▸ **Required work**:
Wherever the string "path" shows up in the material below, copy that line.

▸ **Provided records**:

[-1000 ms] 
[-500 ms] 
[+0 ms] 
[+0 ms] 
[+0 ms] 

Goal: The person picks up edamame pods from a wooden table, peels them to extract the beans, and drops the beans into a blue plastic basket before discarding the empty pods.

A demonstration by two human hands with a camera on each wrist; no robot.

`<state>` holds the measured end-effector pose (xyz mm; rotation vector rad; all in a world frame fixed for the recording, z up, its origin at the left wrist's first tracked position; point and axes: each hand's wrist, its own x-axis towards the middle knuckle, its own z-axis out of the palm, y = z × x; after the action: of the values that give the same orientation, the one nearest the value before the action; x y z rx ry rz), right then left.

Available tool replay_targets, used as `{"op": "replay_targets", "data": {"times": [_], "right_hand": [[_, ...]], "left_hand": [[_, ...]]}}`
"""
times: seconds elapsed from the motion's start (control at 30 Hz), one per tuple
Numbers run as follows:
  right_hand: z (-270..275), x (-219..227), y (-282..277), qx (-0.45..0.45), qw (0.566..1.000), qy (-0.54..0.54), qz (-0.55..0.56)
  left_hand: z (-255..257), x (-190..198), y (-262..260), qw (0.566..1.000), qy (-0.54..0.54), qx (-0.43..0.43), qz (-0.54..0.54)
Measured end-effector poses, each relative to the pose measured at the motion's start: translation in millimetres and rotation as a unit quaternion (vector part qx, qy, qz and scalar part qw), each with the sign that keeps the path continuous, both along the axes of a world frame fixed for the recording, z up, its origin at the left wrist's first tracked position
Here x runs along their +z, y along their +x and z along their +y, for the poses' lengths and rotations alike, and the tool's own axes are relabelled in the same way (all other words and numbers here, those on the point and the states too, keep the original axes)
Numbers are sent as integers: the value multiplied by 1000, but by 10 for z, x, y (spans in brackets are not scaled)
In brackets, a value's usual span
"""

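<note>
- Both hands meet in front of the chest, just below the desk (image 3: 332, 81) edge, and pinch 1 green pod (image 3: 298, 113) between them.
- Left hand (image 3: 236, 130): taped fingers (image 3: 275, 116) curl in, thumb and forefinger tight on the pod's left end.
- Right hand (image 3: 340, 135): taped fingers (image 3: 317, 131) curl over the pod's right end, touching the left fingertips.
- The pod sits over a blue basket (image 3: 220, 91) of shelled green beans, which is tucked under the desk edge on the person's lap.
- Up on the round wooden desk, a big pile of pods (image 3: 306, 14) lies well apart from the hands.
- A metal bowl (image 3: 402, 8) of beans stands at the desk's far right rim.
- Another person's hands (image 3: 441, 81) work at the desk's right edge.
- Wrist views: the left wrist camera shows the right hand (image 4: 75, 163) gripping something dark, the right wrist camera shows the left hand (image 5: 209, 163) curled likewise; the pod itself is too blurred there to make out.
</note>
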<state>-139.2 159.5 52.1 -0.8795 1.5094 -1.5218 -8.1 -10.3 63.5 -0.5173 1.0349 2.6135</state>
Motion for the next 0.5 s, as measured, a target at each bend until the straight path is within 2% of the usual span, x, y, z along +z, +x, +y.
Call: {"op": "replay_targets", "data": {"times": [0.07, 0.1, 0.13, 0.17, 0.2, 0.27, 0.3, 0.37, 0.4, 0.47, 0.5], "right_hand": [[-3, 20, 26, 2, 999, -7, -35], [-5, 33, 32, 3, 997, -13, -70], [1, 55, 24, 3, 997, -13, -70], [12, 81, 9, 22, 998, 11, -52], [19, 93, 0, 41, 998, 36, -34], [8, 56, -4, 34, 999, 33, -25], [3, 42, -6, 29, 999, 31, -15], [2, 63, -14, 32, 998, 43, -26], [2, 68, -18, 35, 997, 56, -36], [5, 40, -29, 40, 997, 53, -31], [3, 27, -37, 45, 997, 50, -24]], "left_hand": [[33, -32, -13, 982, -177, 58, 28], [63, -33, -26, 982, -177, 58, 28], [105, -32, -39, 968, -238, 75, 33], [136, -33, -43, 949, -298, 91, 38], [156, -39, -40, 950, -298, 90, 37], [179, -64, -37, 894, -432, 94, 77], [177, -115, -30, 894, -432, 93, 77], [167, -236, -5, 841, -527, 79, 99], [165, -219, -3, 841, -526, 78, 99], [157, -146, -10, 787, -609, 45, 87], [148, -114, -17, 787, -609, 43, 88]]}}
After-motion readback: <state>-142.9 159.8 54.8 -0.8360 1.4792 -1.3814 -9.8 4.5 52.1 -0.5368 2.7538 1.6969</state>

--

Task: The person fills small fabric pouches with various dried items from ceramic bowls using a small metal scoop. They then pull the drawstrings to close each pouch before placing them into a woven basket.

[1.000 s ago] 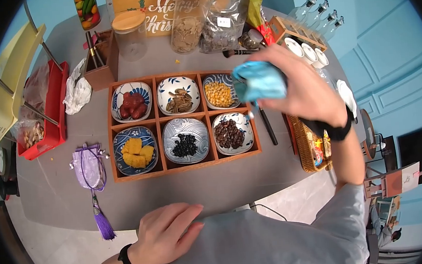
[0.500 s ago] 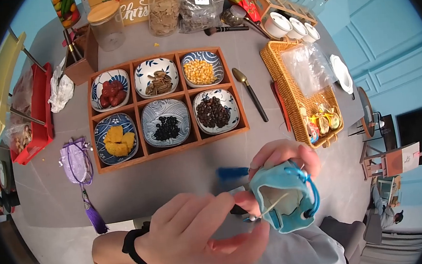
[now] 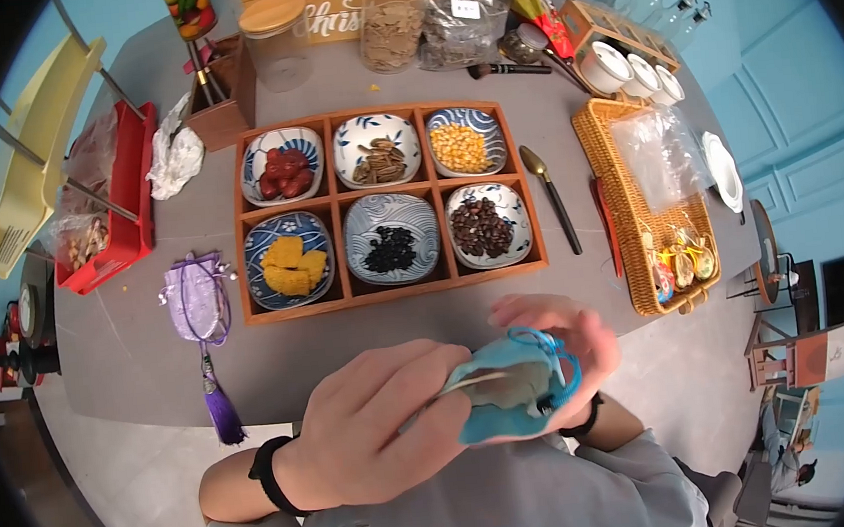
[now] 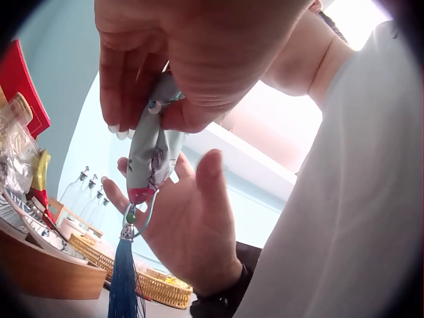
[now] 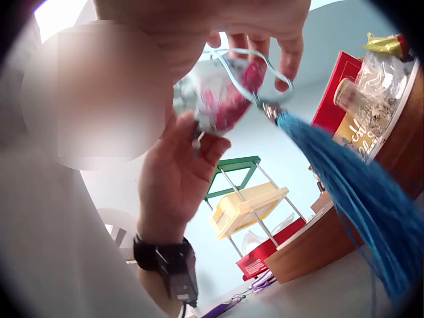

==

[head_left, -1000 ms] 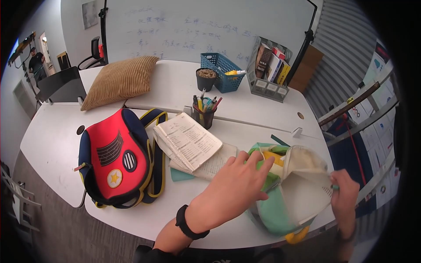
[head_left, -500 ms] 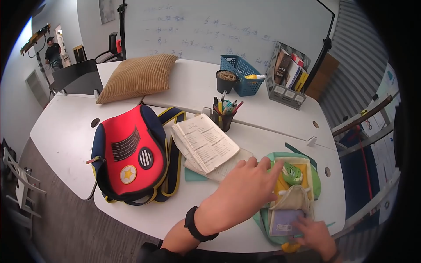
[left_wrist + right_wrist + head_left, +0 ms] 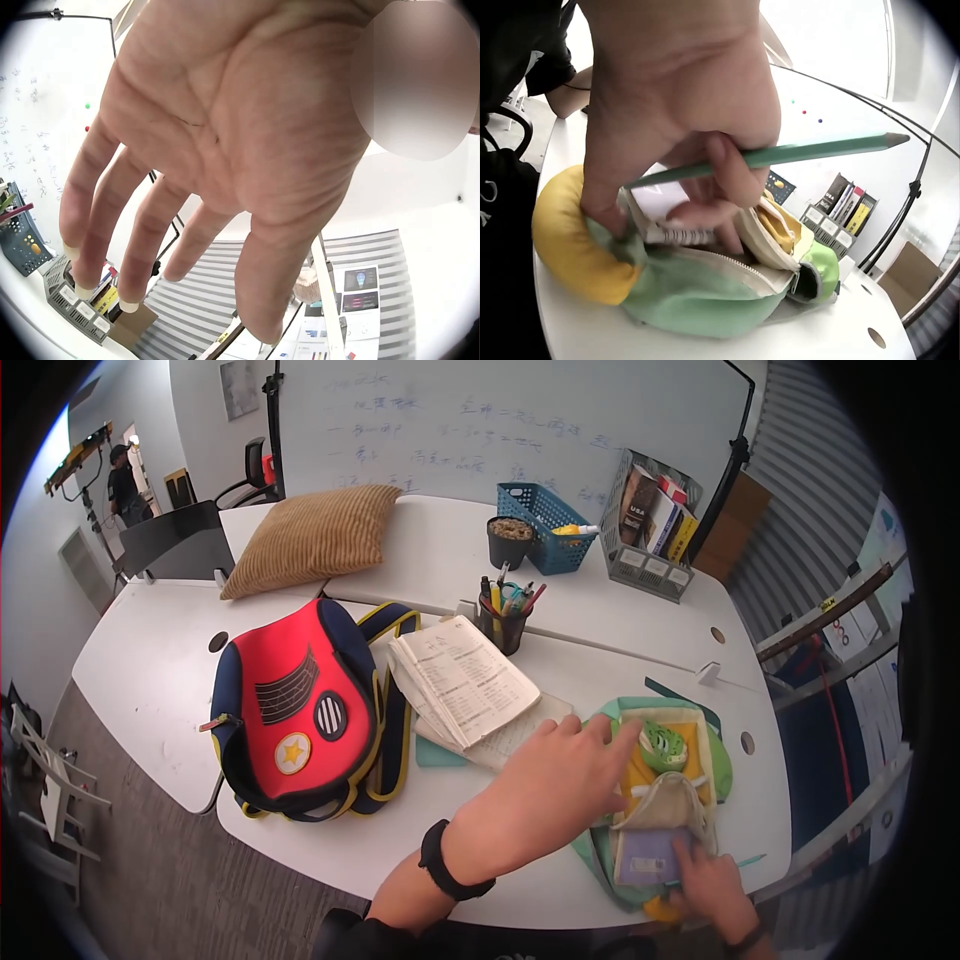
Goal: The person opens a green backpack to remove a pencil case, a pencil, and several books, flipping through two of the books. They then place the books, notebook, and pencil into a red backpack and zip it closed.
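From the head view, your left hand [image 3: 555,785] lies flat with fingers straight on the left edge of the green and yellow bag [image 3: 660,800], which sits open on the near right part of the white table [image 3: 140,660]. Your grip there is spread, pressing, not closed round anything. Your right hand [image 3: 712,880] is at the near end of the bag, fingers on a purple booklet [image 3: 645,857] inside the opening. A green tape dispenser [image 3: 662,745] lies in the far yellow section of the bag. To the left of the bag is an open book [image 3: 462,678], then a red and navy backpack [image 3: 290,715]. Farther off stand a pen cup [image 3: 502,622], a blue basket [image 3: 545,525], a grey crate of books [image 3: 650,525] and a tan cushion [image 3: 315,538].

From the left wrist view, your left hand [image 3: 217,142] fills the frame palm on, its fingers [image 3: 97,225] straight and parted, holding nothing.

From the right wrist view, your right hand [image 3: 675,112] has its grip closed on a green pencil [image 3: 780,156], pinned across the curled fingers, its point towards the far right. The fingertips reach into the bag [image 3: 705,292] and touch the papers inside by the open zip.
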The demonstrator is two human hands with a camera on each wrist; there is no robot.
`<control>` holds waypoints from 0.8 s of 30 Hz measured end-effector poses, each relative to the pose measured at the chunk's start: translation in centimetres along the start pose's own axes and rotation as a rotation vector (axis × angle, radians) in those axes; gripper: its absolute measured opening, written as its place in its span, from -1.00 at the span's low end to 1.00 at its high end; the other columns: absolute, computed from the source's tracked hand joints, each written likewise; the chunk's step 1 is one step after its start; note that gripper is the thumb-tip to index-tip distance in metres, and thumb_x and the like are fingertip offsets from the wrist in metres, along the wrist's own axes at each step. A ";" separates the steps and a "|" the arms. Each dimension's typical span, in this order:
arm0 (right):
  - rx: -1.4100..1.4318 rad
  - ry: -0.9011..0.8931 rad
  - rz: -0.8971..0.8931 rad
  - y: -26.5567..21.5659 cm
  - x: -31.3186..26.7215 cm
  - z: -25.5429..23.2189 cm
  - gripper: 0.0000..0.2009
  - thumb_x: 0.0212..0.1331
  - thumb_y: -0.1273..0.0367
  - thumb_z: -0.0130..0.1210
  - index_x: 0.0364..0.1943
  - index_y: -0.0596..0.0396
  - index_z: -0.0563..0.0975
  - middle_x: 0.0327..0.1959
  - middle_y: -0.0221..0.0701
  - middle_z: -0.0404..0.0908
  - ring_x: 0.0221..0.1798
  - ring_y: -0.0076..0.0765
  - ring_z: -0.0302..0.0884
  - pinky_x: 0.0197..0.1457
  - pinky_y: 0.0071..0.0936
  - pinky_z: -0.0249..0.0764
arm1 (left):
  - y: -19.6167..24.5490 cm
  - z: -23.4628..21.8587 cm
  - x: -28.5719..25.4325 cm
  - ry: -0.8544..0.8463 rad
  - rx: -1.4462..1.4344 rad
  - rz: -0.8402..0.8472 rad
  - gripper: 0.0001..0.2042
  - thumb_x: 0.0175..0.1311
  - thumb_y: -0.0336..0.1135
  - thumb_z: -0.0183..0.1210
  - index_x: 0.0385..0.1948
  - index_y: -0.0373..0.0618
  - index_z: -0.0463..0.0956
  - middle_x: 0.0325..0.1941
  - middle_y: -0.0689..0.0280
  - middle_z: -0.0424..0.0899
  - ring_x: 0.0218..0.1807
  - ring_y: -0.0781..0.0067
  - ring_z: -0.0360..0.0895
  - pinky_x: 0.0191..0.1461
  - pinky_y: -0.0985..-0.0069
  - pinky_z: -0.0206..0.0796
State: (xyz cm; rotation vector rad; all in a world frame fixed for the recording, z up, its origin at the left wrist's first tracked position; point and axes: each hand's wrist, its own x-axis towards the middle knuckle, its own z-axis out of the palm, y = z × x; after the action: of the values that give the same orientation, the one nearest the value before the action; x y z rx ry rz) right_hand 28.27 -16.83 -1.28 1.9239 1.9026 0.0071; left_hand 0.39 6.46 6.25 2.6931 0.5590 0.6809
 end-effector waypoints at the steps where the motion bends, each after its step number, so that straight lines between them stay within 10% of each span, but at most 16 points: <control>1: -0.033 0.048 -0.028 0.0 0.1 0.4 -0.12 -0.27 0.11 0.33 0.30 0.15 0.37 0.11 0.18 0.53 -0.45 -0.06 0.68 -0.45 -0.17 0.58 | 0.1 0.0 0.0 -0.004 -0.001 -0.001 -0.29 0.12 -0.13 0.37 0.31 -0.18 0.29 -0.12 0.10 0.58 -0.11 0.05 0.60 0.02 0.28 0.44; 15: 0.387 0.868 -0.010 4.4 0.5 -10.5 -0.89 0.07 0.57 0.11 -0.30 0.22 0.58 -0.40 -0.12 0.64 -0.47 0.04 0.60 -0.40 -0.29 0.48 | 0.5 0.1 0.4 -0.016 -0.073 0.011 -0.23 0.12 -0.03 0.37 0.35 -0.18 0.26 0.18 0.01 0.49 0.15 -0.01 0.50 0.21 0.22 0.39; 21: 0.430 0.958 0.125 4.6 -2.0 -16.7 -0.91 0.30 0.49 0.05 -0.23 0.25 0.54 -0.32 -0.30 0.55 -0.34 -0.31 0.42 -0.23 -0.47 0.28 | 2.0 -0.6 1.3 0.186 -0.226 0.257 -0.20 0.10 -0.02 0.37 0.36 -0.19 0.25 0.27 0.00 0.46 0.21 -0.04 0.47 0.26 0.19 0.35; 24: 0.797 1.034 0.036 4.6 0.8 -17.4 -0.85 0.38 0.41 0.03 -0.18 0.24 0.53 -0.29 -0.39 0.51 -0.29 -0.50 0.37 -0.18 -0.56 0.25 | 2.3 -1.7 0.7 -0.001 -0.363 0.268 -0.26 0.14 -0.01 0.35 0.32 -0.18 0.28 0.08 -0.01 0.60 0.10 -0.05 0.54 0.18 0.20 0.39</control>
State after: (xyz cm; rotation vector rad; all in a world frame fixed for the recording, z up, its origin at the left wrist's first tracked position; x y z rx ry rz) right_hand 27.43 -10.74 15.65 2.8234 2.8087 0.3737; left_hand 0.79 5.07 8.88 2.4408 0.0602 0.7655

▸ **Output below**:
Measured end-effector poses, each relative to the pose measured at the motion's start: translation in millimetres and rotation as a unit quaternion (vector part qx, qy, qz and scalar part qw), each with the sign that keeps the path continuous, both along the axes of a world frame fixed for the recording, z up, its origin at the left wrist's first tracked position
Motion for the next 0.5 s, as measured, a target at each bend until the straight path is within 2% of the usual span, x, y, z along +z, +x, +y.

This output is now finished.